### Data extracted from a collection
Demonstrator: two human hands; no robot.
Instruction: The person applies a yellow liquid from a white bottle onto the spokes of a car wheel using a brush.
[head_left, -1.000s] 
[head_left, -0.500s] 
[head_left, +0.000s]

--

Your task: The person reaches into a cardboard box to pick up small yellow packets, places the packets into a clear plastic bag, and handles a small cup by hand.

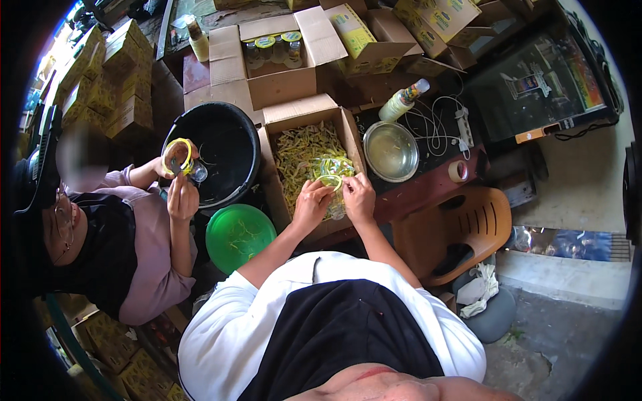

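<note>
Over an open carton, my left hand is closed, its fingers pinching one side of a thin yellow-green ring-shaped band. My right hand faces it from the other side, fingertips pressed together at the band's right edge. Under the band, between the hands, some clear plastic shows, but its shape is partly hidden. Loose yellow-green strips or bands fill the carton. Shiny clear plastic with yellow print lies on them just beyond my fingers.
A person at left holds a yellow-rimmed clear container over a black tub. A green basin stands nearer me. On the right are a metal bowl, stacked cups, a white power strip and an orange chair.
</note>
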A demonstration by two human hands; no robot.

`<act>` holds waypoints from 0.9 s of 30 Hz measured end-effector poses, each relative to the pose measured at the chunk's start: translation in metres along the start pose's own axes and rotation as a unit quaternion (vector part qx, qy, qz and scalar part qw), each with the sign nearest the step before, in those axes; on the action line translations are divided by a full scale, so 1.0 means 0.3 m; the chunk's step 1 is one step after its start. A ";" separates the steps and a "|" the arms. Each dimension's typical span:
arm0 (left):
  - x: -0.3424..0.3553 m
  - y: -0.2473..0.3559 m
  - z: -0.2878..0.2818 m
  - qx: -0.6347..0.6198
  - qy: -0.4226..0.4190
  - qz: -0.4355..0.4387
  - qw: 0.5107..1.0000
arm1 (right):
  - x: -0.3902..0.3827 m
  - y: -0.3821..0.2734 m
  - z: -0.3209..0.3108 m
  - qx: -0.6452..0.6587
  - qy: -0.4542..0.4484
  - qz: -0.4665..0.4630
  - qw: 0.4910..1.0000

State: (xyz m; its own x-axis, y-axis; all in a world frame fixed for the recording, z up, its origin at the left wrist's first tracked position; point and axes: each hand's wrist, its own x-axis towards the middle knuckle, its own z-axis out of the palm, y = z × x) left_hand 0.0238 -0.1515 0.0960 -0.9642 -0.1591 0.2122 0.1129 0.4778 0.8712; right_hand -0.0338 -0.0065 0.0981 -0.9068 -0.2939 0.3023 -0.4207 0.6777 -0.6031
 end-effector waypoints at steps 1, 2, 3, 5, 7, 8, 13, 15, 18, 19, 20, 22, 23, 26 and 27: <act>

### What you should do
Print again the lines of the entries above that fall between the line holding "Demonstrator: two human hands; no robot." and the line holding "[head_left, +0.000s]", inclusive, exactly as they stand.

### Final answer
Demonstrator: two human hands; no robot.
Instruction: The person applies a yellow liquid from a white bottle onto the spokes of a car wheel using a brush.
[head_left, -1.000s] 
[head_left, -0.500s] 
[head_left, +0.000s]

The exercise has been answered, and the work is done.